Nottingham woman opens up about her life as an amputee after losing legs and fingers to meningitis at 18

A Nottingham woman who lost her lower legs, most of her left hand and fingers from her right hand through meningitis as a student has now told of her inspiring life story.

Charlotte Hannibal was just 18 years old and studying Business at Nottingham Trent University when she contracted bacterial meningitis in 2015.

She was in an induced coma for nearly four weeks and, when she woke up, was told she would need her lower legs and some of both hands amputated due to the infection.

Charlotte, who is now 24, recollects: "It is such a strange conversation to have.

“But it helped to know that life does not stop after amputation.

"I was able to go into the operation with a better frame of mind.”

It was in that moment when Charlotte's life took an unexpected turn.

Returning to her family home was a strange ordeal for her.

“Having to come home in a wheelchair was such a different experience than I could have imagined," she said.

"So much needs adapting for a wheelchair – like door widths.

"Your favourite place, your safest place, feels foreign all of a sudden because of how different you are.”

Over the years Charlotte has adapted to life with amputation, and is now even able to drive.

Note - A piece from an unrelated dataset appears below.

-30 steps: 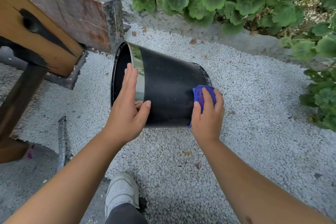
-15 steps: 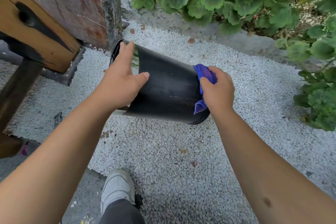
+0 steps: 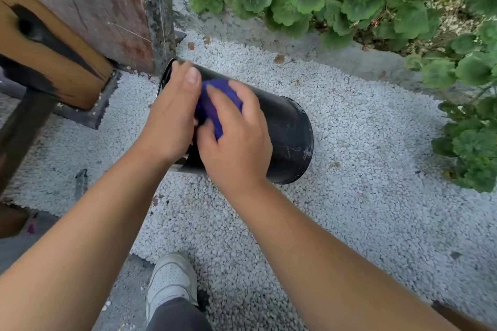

Charlotte in hospital. (Meningitis Research Foundation)

She added: “It makes me so happy to be able to get into the car and drive.

“For me, that is my favourite part of my independence, to be able to pick friends up and go where we want to.

"It opens your world up, it really does – even just driving out on your own to clear your head is great, when you’re so often having to ask people for help.”

Charlotte has shared her experience of amputation as well as practical tips and advice for fellow amputees in a video project launched by the charity Meningitis Research Foundation (MRF).

Besides the unbearable physical struggles, she opened up about the mental health challenges that she she has been through.

This comes as a new platform called Meningitis & Me has been launched during the Meningitis Awareness Week which started on September 13 and will continue until September 19.

Rob Dawson, Director of Communications, Advocacy and Support at MRF, added: “It is of course very distressing when someone loses their limbs, whether due to meningitis and septicaemia, or for any other reason.

“But as Charlotte says, life does not stop after amputation.

"We hope that Charlotte’s story, and the other stories featured on our new Meningitis & Me platform, will provide inspiration and hope to people living with amputation and their families.”